+++ RECORD EXCERPTS +++
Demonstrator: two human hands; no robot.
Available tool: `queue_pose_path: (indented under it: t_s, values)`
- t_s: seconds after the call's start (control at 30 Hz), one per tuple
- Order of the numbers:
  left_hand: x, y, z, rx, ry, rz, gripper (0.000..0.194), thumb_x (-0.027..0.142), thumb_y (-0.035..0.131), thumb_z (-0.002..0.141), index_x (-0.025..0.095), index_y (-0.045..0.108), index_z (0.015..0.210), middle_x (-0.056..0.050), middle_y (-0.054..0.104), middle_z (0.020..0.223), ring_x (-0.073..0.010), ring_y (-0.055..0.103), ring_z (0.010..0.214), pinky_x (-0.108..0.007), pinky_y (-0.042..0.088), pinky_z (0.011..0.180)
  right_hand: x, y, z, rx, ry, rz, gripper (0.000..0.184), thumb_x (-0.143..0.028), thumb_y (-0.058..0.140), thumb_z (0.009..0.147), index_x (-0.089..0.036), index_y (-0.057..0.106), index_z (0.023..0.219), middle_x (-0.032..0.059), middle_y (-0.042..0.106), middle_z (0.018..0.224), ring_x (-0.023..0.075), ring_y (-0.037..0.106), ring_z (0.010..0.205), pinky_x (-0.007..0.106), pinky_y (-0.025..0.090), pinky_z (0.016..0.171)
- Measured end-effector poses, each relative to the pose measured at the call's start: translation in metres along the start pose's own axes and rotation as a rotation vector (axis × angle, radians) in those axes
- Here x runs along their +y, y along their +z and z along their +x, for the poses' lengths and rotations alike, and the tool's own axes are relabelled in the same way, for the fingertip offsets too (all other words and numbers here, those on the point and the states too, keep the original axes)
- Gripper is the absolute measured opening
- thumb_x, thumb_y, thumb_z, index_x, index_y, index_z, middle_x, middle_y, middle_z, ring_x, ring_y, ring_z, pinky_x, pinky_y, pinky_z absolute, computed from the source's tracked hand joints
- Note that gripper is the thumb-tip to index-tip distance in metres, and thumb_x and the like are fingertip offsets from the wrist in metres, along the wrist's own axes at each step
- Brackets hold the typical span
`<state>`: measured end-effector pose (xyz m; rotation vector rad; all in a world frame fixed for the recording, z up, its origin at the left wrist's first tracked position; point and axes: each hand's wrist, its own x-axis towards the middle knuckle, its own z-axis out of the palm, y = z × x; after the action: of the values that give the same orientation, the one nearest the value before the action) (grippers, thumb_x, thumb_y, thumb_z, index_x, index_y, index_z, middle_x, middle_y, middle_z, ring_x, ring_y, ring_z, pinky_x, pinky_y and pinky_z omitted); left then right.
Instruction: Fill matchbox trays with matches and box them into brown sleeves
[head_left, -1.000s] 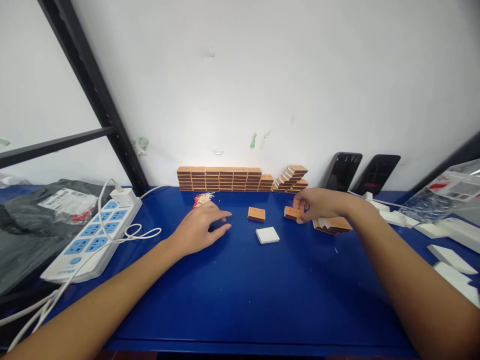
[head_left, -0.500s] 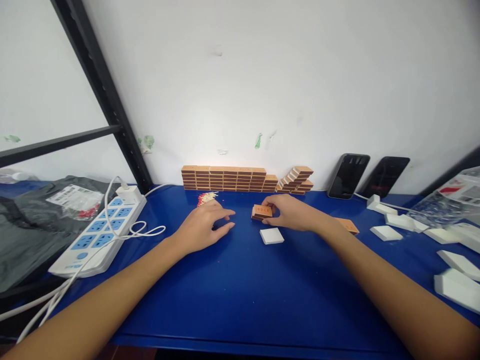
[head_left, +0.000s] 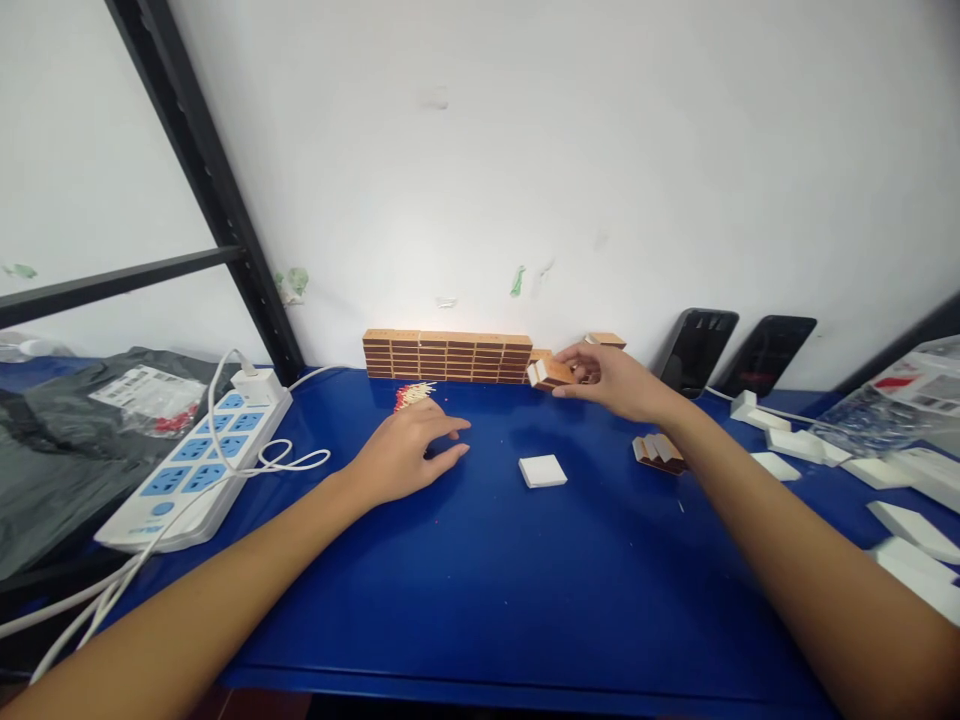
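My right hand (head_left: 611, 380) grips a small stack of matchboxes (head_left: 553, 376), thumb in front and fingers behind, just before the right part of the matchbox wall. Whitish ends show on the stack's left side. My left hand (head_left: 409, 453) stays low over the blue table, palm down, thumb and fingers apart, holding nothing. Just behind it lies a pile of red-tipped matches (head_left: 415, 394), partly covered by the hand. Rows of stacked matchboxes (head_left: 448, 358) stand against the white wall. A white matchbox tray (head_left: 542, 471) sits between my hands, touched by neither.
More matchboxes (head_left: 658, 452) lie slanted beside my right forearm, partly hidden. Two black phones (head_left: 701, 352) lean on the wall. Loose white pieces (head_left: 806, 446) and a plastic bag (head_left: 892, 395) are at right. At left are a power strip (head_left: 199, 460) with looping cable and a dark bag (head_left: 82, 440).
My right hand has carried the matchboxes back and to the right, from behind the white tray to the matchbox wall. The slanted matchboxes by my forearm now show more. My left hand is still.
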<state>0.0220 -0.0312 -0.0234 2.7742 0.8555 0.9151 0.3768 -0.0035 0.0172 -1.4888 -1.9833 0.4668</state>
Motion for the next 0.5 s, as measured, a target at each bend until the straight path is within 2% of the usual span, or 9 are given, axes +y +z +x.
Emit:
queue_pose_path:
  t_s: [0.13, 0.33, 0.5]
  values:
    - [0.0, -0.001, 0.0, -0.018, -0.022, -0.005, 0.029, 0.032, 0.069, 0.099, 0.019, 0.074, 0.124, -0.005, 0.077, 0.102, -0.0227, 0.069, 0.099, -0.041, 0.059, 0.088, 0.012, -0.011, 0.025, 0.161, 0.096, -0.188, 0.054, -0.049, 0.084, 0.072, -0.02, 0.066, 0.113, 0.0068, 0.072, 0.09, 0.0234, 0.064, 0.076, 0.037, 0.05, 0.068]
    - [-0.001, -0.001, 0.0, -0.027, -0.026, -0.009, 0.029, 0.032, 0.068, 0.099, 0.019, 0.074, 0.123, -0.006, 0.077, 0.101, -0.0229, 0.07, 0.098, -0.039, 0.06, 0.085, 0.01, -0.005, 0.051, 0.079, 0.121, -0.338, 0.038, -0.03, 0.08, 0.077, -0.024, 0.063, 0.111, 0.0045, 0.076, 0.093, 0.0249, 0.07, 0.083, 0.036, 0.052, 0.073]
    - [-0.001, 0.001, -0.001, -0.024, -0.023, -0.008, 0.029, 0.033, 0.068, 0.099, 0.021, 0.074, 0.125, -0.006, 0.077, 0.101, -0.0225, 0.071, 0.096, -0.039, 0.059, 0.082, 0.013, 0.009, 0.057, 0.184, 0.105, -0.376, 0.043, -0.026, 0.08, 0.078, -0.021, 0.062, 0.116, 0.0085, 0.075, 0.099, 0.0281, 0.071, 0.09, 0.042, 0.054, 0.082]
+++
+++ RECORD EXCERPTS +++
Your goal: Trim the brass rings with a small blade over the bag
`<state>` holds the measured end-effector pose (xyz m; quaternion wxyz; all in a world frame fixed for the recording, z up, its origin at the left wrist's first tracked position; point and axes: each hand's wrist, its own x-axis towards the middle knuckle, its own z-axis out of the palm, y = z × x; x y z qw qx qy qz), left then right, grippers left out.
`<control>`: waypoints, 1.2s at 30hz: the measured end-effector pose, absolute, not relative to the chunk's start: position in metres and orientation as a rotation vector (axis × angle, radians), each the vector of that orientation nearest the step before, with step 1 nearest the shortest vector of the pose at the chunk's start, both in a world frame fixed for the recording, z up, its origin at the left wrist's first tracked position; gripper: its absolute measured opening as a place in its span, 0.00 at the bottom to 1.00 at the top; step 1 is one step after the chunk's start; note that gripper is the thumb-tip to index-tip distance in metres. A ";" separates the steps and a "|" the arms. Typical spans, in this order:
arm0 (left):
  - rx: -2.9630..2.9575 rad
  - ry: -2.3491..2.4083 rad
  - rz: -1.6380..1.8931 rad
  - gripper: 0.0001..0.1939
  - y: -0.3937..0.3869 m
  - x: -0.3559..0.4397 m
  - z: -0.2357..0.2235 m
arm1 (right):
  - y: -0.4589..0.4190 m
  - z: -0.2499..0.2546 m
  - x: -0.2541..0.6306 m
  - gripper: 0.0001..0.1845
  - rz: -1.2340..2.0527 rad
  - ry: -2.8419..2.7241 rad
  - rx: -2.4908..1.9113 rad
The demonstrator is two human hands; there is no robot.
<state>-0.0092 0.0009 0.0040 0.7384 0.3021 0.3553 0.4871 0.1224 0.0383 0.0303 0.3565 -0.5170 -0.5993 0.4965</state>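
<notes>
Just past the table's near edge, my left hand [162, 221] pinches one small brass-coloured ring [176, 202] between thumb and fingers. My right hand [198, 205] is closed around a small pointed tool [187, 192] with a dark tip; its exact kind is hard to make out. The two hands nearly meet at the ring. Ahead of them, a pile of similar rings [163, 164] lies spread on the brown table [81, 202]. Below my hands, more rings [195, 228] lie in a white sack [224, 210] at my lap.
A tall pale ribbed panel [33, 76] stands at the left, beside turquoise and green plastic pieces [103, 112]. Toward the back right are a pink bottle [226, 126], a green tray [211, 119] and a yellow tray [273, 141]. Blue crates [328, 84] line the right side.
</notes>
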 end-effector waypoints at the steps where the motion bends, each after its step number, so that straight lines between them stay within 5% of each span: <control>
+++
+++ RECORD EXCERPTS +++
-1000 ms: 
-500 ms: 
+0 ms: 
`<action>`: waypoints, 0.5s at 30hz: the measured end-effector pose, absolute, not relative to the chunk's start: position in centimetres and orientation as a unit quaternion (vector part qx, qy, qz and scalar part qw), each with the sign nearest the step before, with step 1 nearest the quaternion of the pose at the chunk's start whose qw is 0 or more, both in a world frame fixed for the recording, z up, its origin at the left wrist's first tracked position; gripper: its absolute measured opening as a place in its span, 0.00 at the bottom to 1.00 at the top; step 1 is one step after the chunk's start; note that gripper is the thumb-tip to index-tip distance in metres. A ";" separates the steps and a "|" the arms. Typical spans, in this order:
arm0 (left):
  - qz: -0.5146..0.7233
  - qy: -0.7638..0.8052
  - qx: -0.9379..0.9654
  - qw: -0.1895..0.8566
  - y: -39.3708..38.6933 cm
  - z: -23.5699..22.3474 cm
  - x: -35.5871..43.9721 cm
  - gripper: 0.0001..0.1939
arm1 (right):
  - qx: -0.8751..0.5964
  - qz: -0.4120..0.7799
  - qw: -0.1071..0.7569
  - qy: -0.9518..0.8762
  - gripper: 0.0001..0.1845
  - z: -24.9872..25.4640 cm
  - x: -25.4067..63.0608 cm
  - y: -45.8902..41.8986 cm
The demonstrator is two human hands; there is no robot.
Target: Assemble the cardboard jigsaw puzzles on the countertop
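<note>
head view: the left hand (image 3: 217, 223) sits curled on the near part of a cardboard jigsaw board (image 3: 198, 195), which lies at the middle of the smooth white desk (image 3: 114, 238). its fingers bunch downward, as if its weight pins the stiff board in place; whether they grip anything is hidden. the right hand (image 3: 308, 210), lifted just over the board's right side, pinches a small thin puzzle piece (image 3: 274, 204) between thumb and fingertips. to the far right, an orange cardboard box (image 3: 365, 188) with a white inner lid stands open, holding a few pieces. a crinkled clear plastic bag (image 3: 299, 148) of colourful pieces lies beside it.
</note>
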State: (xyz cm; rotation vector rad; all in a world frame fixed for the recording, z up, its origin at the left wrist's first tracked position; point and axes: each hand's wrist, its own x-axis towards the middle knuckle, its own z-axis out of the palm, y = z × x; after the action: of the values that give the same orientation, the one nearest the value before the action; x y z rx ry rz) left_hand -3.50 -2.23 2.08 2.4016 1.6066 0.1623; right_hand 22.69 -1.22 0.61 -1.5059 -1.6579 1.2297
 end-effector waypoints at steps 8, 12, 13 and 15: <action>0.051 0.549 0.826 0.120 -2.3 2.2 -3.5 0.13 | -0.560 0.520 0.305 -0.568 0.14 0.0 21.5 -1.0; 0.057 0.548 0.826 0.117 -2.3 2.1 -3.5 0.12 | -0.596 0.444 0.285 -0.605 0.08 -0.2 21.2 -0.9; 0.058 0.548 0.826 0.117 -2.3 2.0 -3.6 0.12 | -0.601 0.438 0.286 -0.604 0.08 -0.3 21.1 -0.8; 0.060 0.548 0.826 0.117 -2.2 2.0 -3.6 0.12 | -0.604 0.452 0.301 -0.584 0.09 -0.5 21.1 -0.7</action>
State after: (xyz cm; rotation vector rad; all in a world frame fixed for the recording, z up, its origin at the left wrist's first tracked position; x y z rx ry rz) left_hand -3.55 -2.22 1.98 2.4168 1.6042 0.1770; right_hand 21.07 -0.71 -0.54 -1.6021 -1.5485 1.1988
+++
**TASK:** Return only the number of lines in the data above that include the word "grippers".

**PROBLEM SOLUTION:** 2